In terms of timing, the transition and education bit comes first, and here’s why: the administration of transition as well as the medical evaluations are largely based on a timeline that is centered around your transition date.  The transition training and education, however, are not not.  Instead, the opportunity to educate yourself and learn about the transition process is available pretty much whenever you would like to take advantage of it whereas the other areas are closely tied to when you are actually departing the service.

Much to my chagrin I learned that I was eligible to attend classes and seminars on transition and retirement whenever I wanted.  It was quite the revelation!  Had I only known that I could learn about the other side long before I actually decided to retire it would have made the whole process a lot easier, but to be honest the thought had never crossed my mind.  I was too busy travelling around the world and serving in places notorious for the bad food, scorching deserts, and angry locals.  That said, here are the opportunities that exist to learn about the transition process, well, at least those that are relevant to my situation as a retiring senior Marine officer in Southern California:

-TAP (everything is an acronym! it stands for Transition Assistance Program) which is also known for some reason as TAMP (which stands for the Transition Assistance Management Program).  I really don’t know if there is a difference between the programs, but it falls in line with the military’s love affair with acronyms- adding an “M” between “A” and “P” is certainly an improvement!  I hope somebody got a medal out of it.  At any rate, the TAP (or TAMP) program is both mandated and required to actually separate from the service.  Designed for those separating from the service after serving a hitch or two, it It covers the legal, medical, and administrative requirements for transition as well as a lot of information of how to write a resume, what to wear to an interview (which is a HUGE deal for those of us who have not updated our duds since skinny leather ties and white shoes were all the rage) and how to get a job.  This class is of enormous importance because you cannot get out without attending it; your final check out sheet (a document of epic importance that rates a post of its own) will not have the required notation that allows you to stop getting your hair cut and quit wearing a uniform.  It lasts about a week, during which time attendance is mandatory and is the appointed place of duty for the participant.  This is important, because unlike high school or college, you can get thrown into the brig for skipping class.  Needless to say there is rarely a need for a truant officer to go round up class-skipping delinquents…

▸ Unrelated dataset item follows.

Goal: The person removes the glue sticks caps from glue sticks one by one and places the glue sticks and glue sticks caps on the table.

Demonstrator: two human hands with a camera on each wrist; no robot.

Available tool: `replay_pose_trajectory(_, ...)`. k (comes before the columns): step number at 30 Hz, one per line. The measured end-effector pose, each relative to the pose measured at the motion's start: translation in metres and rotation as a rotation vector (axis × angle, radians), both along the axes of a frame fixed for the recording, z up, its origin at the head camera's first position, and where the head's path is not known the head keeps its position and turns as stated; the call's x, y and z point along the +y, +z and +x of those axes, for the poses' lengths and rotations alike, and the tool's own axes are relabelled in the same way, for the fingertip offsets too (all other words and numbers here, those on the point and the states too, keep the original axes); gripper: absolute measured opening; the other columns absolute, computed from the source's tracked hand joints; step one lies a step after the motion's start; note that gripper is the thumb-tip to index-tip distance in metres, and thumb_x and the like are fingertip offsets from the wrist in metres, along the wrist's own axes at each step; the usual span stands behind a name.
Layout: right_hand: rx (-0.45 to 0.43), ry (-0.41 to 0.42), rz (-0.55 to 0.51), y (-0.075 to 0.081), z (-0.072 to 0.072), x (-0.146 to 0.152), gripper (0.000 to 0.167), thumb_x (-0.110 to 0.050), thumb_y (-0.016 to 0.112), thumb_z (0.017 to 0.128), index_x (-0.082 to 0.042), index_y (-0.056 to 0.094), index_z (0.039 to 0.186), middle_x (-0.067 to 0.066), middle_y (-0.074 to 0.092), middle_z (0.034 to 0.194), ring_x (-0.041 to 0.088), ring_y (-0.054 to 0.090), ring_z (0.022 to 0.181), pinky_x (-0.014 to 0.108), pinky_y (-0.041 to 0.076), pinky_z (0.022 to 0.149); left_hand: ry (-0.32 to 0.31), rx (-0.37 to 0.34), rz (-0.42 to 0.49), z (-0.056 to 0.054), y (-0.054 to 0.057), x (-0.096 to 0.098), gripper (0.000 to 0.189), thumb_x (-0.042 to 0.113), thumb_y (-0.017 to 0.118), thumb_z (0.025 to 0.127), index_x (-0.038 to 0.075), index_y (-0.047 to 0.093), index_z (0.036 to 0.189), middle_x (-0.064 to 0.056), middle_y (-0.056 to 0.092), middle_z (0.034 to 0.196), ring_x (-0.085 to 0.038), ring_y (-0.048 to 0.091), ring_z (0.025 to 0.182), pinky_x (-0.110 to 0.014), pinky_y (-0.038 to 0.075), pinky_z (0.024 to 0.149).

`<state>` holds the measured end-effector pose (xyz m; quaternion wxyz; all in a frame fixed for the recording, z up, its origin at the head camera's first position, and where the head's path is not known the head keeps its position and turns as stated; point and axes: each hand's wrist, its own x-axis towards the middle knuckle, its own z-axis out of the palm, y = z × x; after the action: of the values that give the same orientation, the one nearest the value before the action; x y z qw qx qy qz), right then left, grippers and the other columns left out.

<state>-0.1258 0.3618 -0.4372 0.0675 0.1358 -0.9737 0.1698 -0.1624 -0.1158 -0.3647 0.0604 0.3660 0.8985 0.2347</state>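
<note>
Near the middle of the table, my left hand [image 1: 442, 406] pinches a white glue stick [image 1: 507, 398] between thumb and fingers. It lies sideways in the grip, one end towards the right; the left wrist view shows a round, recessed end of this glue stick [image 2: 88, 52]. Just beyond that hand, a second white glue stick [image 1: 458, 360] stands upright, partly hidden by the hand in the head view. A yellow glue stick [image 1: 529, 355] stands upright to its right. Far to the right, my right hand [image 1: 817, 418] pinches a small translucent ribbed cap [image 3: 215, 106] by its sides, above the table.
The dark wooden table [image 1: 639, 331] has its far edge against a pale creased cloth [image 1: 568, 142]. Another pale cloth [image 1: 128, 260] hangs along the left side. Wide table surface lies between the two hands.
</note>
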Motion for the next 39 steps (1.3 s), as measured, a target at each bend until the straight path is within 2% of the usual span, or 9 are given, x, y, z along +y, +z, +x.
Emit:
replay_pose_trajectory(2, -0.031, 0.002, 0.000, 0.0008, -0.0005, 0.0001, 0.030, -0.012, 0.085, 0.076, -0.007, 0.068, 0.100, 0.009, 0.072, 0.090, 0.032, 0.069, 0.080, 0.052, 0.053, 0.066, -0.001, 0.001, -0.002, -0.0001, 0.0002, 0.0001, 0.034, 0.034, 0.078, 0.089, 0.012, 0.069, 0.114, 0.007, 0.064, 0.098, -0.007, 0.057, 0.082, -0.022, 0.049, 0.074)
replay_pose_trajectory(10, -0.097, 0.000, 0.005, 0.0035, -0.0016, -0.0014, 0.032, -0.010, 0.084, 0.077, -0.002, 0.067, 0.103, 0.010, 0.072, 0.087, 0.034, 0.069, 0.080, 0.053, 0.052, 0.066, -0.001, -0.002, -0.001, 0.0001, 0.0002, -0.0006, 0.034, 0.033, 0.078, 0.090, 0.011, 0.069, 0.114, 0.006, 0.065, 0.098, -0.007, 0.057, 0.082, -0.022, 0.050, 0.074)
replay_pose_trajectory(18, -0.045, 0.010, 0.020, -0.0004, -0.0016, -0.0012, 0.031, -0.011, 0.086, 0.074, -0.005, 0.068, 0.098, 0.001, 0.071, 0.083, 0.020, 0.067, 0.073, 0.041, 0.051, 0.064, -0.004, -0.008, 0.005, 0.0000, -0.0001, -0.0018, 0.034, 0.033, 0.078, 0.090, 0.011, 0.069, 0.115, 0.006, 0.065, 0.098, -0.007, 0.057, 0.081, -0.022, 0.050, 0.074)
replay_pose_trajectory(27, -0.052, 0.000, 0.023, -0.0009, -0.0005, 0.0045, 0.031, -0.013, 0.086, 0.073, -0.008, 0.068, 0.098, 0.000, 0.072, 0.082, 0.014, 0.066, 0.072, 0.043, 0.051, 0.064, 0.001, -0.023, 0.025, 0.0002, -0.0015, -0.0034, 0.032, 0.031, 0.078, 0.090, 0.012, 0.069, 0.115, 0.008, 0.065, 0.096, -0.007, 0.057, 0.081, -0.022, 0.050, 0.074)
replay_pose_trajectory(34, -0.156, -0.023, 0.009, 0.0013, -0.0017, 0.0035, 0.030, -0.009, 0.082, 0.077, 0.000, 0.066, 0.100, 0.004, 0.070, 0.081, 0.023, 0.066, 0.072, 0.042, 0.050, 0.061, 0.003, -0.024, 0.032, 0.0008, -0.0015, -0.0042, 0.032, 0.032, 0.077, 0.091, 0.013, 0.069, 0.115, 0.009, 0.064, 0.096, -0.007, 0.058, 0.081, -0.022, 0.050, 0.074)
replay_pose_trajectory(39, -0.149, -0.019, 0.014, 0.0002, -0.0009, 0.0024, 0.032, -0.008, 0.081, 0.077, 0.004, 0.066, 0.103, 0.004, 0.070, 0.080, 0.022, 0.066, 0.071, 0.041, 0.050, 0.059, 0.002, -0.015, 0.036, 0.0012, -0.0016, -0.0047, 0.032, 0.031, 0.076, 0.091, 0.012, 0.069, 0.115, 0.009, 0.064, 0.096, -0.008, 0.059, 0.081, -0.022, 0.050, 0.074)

-OUT, or Officers Under Twenty class.  This particular class is for officers who are separating from the service but do not meet the requirements for retirement.  Generally speaking, these officers are Lieutenants and Captains who have completed their obligated service of four to six years and who are going back to the civilian world.  It is very similar to the TAP/TAMP class, but focuses at the college graduate level as opposed to the high school graduate level.  They don’t spend too much time on how to dress or what to wear, though, because these young officers are still generally in their twenties and their wardrobes haven’t aged to the point of embarrassment.

-Pre-Retirement TAP/TAMP course.  This course is TAP/TAMP for those who are going to retire after at least twenty years of active service.  It is designed for the more “distinguished” amongst us (myself included) who are greying at the temples and are at a different place in their lives than a 22 year old who will use his or her benefits to go to college or a trade school.  It covers the same required topics on benefits and whatnot as the other TAP/TAMP courses, but has additional lectures and classes on things like becoming an entrepreneur, networking, etc.

-25+ Pre-Retirement Seminar.  More of a symposium than a seminar, this one is not required but is strongly encouraged and recommended for those who, again, have been for a loooong time.  It does not go into the benefits and administration of retirement, but instead focuses on life on the other side of the fence.  In addition to job search and assistance with developing a new career there are several guest lecturers who cover topics ranging from financial management for retirement as well as financial management as a career, how to go into business for yourself with a franchise or on your own, and how to dress for success.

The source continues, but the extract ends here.